I don’t think I disagree with any of the forward presumptions you make. But when a specific thing (like abortion or sodomy) was proscribed at the founding, you can’t really say that it’s part of the constitution.
Sure, freedom of the press meant newspapers in 1776. It means blogs in 2012. The right to keep and bear arms meant muskets in 1776. It means pistols and revolvers in 2012. That’s a natural flow of technology.
But you can’t take something that was clearly prohibited and say, “Well, we have evolved past those old, tired thoughts.” The thoughts were there. If there is evolution in those thoughts, the legislatures can deal with them.
If you interpret the Constitution to protect only that which the founders explicitly intended it to protect, it’s less a source of rights than it is a horrible blight on our society.
If you interpret the Constitution as meaning whatever the current crop of federal judges wish it to mean, it’s less a source of rights than it is a complete evisceration of our notion of elected self-governance.
I was about to point out how big the excluded middle is there, but my arms aren’t long enough.
Pretty sure there’s no mention of abortion in the Constitution. For that matter, abortion isn’t mentioned in the Bible either. People read the Constitution and the Bible and they interpreted what they thought it meant.
Abortion wasn’t clearly prohibited in 1776. It wasn’t even controversial, at least prior to “quickening”, until around the 1860s. That’s when the state anti-abortion laws started to come in.
-
But until Buck v. Bell is overturned it is still the law of the land is it not? You cannot definitively say what SCOTUS will do. And if you study the history of Brown you’ll see that it wasn’t that SCOTUS woke up this morning and said “Holy crap! Separate ain’t equal!” but it had to be chipped away slowly and even then Plessy is still a precedent if you could somehow come up with a separate but equal scenerio like separate bathrooms for men and women in public facilities.
-
And the right to own property and not have it seized and given to a private individual simply because they will pay more property taxes is “deeply rooted” in our history until Kelo tossed that into the shitter. And what is your definition of healthy because according to our history of procreation laws it would be people who do not display behavior outside of societal norms (wayward girls or wild childs) and people not having sex with someone of another race (miscegenation).
-
Let’s look at the Ninth Amendment
I don’t see anything that states that the right must have been in effect at the time of the amendment’s passing or has to be “deeply rooted” in our history and traditions. I would argue that once The Pill was invented and women had a safe contraceptive to use, that a right to use it was created. In fact, I believe Sarah Weddington made a similar arguement in Roe v Wade in that the nature of abortions had changed and this was not reflected in the law.
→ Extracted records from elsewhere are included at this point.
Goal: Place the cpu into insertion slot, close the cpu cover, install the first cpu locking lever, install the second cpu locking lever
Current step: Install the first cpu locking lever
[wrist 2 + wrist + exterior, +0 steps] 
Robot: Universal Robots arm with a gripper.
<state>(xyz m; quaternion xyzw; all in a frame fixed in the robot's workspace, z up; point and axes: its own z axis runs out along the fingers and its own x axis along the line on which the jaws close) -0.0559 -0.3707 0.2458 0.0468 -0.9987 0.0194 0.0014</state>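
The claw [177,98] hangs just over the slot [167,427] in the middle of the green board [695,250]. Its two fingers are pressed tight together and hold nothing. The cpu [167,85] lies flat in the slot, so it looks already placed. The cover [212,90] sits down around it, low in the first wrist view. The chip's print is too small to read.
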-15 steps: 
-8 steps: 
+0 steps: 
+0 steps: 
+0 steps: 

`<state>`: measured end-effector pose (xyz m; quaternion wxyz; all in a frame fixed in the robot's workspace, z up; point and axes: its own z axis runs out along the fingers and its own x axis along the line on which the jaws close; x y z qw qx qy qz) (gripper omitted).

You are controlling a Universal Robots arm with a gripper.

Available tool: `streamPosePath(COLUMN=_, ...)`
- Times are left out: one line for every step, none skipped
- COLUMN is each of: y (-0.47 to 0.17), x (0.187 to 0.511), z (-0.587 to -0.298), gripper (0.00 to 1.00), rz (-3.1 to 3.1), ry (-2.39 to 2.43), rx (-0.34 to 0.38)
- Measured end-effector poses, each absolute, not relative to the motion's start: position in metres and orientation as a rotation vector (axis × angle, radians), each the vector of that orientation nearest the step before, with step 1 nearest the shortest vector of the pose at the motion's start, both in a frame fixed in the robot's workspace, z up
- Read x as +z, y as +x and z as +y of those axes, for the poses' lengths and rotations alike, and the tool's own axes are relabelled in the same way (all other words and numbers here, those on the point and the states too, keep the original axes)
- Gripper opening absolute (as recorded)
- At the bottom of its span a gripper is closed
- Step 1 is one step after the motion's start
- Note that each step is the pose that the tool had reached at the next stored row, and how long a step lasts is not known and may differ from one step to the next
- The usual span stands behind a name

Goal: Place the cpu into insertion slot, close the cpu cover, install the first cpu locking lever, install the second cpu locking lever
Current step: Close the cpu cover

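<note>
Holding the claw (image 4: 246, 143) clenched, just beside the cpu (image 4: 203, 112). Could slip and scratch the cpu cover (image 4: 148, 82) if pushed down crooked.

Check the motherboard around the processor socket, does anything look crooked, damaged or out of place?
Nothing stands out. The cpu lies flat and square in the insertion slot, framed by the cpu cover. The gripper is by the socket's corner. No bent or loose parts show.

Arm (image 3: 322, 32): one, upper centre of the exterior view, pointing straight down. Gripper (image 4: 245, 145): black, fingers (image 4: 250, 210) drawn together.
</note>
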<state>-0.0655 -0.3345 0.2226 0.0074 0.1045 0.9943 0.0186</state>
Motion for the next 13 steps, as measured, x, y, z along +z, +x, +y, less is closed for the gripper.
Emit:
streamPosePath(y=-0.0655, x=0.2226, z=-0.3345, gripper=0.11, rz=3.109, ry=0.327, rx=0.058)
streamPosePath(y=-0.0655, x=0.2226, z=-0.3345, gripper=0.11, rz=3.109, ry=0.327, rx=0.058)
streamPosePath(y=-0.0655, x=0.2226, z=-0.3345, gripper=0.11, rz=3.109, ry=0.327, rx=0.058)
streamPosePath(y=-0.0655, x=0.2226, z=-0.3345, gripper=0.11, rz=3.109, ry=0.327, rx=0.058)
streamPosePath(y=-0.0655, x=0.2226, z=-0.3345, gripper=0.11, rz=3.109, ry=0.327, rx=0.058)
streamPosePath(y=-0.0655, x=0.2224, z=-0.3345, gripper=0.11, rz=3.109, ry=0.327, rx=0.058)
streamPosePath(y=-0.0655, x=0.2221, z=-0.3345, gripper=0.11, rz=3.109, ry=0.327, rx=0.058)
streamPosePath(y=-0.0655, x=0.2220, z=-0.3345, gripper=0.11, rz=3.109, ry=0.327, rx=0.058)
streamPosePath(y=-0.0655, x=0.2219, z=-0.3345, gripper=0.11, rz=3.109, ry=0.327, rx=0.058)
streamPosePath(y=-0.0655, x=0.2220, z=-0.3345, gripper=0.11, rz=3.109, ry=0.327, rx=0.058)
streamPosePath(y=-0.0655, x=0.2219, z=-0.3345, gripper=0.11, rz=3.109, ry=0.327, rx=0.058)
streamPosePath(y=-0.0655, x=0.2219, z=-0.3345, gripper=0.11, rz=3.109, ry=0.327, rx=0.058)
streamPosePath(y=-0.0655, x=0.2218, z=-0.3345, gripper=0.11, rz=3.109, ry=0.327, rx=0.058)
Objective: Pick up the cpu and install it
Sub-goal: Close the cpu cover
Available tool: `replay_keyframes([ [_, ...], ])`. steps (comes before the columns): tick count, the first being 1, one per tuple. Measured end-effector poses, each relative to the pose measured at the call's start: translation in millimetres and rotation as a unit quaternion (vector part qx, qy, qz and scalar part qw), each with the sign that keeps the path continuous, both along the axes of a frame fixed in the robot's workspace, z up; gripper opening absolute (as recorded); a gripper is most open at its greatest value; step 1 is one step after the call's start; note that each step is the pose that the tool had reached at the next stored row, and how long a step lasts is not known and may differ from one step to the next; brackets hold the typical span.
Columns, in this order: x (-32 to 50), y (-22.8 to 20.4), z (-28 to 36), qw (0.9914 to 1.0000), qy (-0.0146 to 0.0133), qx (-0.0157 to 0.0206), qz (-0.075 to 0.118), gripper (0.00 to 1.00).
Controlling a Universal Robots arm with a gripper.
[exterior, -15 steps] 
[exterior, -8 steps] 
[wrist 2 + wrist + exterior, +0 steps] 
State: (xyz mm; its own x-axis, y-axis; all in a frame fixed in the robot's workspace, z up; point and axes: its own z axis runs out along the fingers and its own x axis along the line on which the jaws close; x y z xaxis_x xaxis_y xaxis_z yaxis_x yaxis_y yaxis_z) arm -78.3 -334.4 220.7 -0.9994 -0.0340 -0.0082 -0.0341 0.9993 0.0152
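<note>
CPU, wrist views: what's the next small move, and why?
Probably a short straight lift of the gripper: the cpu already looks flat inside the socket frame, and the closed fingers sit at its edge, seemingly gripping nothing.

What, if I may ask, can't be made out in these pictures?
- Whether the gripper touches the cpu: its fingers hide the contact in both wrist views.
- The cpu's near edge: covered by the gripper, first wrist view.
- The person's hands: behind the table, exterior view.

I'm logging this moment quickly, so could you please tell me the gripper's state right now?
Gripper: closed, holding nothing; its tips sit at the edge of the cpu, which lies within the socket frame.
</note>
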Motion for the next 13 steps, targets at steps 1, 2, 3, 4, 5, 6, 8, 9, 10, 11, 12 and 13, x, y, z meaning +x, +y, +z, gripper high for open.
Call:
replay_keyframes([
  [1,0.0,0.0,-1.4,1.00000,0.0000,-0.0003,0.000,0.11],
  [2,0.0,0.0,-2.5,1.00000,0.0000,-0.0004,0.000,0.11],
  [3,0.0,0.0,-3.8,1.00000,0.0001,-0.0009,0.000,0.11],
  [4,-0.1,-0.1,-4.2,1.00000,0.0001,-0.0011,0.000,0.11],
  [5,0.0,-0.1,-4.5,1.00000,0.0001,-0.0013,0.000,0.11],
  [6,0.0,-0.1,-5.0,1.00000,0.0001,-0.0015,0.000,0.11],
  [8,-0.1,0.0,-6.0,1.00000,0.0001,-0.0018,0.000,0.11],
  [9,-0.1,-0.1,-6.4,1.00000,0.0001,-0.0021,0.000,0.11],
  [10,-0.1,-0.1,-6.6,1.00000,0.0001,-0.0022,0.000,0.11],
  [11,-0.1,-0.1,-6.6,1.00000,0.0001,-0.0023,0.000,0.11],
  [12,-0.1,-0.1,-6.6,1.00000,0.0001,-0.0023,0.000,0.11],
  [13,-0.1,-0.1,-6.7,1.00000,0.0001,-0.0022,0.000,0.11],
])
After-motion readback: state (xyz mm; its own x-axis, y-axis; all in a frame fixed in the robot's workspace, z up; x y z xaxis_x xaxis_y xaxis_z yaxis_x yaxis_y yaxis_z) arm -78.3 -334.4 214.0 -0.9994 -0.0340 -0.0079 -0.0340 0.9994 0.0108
I agree it is difficult to ascertain when exactly something is a right and I do believe it reflects societal attitudes BUT I do not believe it should reflect the judge’s personal beliefs. That is a very thin line I admit and whereas Griswold I believe correctly determined contraception usage as a right I am not wholy convinced that abortion is properly a right* and instead I believe Roe was ruled on the way it was because the Warren Court being pro-choice.
- For the record I am pro-choice. Wait Cad I thought you were a Republican. I am. :eek:
Kind of. Skinner v. Oklahoma established that compulsory sterilization of men required strict scrutiny analysis because procreation was a fundamental right, but actually struck down Oklahoma’s sterilization law only because it was stupid*, rather than because it infringed on convicts’ rights.
*the law provided for sterilization as a punishment for an essentially random selection of crimes; a third strike for larceny could lose you your balls, but a fiftieth strike for embezzlement couldn’t.